Supply a failure reason across a junction

Authorization rules allow us to set up special, and often complex, conditions governing the ability to access a protected resource. However, the standard result of a failed authorization decision is to stop the progress of the request to the service application that controls the resource, and present the client with a "forbidden" message. If the authorization rule is written to include a failure reason, and is evaluated as FALSE by the ISAM authorization rules evaluator, WebSEAL receives the reason for the rule's failure along with the standard "forbidden" message from the authorization service. The failure reason is usually ignored and the "forbidden" decision is enforced

We can optionally configure WebSEAL to reject this standard response and allow denied requests to proceed across a junction to a back-end service application. The request is accompanied by the failure reason provided in the authorization rule. The back-end service application can then have the opportunity to proceed with its own response to the situation. This optional configuration occurs during the creation of the junction to the back-end service application.
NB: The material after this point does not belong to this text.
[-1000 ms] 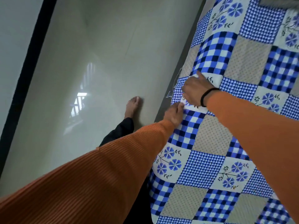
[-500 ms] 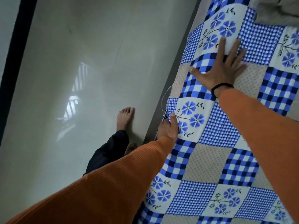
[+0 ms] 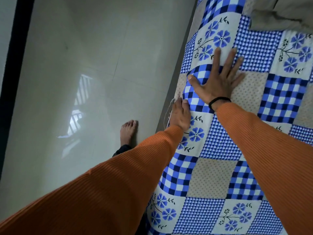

Authorization rules are typically used in conjunction with service applications that can understand and handle this more sophisticated level of access control. In some cases, it is necessary for the service application to receive a request that is denied by the ISAM authorization service. Such an application is written to understand failure reason information and can provide its own response to a request that has failed an ISAM authorization rule.

For example, the order processing component of a shopping cart application can be governed by an authorization rule that denies action on an order if the total purchase price exceeds the user's credit limit. It is important for the shopping cart application to receive the entire request and the reason for failure. Now the shopping cart application can take matters into its own hands and provide a user-friendly response, such as advising the user to eliminate a portion of the order. The interaction with the user is preserved rather than cut off. To allow denied requests and failure reason information to proceed across a junction to the back-end service application, configure the junction with the -R option. When WebSEAL receives an access denied decision on a request for an object located on a -R junction, WebSEAL reverses the denial response, inserts the failure reason into an HTTP header called "AM_AZN_FAILURE", inserts that header into the request, and passes the request on to the back-end application. Always use this option with caution. It is important to coordinate the use of failure reasons in authorization rules with a service application's ability to interpret and respond to this information. We do not want to accidently create a situation where access is granted to a resource controlled by an application that cannot respond accurately to the AM_AZN_FAILURE header.